| EXERCISE DESCRIPTION |
The number of lines in the records that include "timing" is all you should give.

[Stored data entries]
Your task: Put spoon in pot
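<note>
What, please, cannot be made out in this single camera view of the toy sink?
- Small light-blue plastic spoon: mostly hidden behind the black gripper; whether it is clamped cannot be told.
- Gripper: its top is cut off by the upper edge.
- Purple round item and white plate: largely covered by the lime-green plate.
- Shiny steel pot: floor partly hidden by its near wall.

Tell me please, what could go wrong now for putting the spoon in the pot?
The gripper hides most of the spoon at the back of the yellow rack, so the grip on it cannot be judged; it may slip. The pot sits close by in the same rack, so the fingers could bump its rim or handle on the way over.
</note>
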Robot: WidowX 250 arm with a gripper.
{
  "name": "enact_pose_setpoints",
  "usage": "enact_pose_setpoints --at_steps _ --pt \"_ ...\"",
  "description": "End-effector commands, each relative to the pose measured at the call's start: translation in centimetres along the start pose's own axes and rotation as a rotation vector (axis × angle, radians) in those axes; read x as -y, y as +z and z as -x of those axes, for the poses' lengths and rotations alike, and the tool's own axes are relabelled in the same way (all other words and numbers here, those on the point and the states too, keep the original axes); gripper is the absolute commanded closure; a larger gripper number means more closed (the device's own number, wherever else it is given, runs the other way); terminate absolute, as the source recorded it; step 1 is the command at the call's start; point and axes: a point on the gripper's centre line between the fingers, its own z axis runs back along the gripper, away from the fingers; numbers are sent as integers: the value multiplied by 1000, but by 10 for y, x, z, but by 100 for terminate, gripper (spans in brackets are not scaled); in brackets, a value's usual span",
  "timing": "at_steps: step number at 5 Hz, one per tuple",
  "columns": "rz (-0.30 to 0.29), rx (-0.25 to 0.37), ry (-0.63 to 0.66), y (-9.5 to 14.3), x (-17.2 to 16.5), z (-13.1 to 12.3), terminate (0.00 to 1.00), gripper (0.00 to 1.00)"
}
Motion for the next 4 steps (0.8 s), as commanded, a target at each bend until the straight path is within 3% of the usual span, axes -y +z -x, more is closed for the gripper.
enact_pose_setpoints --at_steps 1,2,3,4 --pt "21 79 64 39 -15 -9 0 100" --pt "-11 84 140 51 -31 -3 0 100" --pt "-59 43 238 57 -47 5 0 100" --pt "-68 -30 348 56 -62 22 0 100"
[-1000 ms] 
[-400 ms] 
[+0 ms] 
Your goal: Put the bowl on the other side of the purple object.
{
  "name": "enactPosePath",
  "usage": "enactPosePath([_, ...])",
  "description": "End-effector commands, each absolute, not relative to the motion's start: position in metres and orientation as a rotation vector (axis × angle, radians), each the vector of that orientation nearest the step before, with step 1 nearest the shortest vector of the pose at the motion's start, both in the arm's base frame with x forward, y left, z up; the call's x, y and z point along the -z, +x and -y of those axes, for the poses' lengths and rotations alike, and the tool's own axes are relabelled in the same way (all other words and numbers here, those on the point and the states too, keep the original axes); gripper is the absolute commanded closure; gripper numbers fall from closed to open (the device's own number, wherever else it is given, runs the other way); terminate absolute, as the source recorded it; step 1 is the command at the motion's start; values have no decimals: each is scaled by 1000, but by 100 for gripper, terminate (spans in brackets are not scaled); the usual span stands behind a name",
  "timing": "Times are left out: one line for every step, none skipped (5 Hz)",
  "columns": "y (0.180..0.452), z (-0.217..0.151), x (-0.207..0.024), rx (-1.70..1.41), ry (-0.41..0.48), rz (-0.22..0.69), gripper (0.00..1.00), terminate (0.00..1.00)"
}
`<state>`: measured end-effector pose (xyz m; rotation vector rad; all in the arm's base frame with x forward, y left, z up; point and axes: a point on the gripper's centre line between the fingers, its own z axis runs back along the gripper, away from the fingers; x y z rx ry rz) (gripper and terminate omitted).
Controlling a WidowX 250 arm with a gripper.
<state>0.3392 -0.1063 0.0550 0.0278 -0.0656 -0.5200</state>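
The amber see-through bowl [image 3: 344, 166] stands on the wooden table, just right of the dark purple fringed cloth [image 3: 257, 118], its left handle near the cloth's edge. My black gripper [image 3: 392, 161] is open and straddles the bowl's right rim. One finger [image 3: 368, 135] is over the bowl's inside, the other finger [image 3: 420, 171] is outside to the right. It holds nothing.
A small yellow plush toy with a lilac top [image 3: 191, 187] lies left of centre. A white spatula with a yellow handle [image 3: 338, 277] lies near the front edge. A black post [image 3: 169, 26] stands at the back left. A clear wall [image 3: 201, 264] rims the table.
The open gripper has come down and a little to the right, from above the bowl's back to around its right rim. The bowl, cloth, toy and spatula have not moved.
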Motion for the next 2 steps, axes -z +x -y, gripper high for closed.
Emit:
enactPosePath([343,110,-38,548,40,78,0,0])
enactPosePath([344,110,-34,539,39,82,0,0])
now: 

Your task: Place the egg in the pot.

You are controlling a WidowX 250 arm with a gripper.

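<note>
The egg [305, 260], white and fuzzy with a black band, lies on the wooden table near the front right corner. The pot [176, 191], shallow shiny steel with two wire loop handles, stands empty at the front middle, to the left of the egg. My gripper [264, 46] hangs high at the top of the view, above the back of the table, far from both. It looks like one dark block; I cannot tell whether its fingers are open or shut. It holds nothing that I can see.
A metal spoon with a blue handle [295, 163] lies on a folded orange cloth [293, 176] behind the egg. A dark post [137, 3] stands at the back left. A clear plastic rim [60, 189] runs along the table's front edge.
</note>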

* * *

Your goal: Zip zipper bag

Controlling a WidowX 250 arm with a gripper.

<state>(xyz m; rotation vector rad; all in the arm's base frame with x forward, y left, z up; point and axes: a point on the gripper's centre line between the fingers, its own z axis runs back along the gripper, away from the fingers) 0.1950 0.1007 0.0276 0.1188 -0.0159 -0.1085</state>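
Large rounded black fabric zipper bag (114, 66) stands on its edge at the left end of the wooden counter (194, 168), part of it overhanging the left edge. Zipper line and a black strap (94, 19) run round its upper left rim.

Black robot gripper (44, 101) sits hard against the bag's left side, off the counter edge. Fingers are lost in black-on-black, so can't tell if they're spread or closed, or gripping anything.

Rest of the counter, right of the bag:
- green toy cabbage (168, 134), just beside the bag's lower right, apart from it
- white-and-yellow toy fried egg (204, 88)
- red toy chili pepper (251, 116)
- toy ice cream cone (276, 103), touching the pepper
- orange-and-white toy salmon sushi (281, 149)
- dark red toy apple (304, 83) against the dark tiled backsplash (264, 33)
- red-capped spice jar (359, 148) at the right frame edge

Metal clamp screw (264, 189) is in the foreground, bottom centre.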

| PROBLEM SOLUTION |
2